Lines in the listing below that contain the string "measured" are to be found and copied.

Extracted records
○ ○ ○ ○
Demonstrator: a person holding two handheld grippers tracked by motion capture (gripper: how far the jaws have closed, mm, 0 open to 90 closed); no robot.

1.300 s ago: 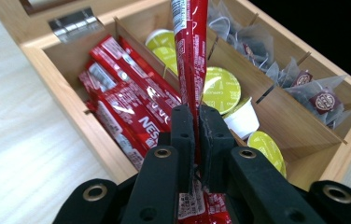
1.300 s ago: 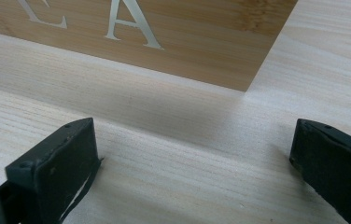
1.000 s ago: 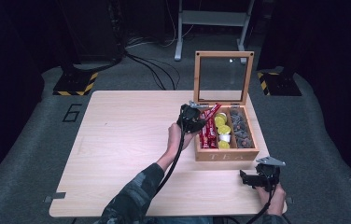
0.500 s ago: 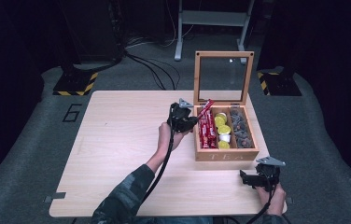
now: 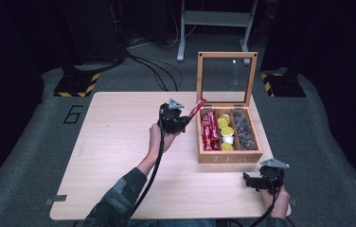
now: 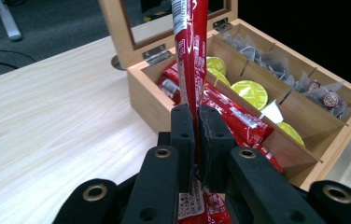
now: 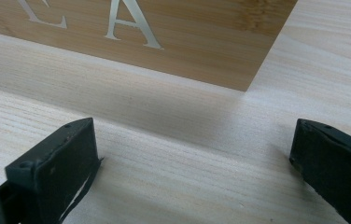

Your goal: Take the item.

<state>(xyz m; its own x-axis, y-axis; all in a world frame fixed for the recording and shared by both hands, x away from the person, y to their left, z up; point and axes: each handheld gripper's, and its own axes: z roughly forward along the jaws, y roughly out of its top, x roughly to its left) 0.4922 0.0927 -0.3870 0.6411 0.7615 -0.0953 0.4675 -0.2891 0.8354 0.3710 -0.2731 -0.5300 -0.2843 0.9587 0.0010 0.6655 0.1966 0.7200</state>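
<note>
Here the left gripper (image 5: 182, 119) pinches a red stick packet (image 6: 188, 60) w/ fingers pressed on it, long axis toward 1 o'clock, at the tea box's (image 5: 230, 156) 9 o'clock edge above the worktop (image 5: 110, 156); right gripper (image 5: 254, 180), fingers spread, idles at the box's 5 o'clock.

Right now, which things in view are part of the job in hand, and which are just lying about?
In the job:
- left gripper, shut on the red stick packet
- open wooden tea box

Lying about:
- right gripper, open, on the table
- yellow capsules
- tea bags
</note>
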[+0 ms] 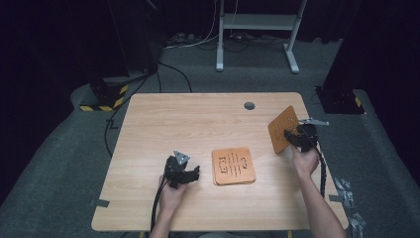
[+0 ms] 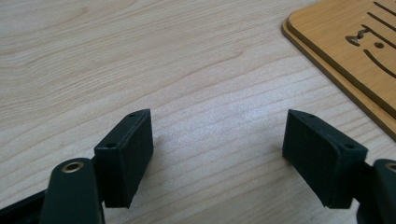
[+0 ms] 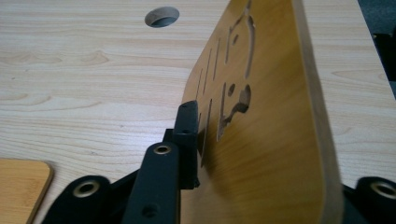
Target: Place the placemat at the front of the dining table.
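Right gripper [image 1: 293, 135] clamped on board [image 1: 283, 129], held tilted on edge above table's [image 1: 163, 124] right side. Left gripper [image 1: 190, 172] released, nothing gripped, rested just left of stack [image 1: 233, 166] at table's middle.

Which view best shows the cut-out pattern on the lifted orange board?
The right gripper view: the lifted orange board stands close up on edge, slots and holes plain. The high view shows it small and tilted by the right tongs.

Three wooden boards [image 1: 234, 166], two claws [image 1: 194, 173]
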### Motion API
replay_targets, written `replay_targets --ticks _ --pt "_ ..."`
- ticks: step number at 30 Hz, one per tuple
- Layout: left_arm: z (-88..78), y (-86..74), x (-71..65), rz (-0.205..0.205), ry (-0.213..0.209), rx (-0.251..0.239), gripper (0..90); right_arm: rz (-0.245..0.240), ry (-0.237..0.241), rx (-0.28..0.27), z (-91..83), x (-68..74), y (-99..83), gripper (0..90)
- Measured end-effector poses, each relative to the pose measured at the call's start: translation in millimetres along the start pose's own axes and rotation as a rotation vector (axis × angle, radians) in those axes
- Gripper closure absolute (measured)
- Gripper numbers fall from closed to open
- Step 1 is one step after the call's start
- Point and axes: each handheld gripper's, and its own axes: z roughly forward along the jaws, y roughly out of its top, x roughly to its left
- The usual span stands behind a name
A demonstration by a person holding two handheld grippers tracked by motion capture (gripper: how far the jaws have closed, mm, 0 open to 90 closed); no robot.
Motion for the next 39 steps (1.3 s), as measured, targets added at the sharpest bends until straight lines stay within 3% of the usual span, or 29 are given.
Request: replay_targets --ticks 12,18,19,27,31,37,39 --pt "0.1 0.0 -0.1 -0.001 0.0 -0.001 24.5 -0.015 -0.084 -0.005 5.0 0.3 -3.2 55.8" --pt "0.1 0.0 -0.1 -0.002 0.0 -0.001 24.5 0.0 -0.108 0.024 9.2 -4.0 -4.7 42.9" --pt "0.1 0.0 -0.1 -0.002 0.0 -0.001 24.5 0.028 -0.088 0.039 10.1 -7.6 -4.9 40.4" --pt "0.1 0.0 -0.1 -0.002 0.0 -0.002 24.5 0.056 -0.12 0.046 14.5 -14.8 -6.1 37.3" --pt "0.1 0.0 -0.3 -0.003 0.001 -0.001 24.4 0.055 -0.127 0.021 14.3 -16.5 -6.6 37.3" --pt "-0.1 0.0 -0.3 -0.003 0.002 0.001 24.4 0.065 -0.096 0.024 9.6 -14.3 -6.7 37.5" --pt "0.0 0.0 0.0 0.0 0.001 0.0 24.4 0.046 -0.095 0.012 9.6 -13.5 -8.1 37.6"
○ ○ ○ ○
Answer below
- Measured end-effector poses, each relative to the pose measured at the call's start: translation in millimetres along the start pose's own axes and rotation as a rotation vector (axis × angle, radians) in those axes
- Gripper closure absolute (measured)
Motion for the next 39 steps (1.3 s), as measured, targets added at the sharpest bends until straight lines stay within 3% of the usual span, or 29 are given.

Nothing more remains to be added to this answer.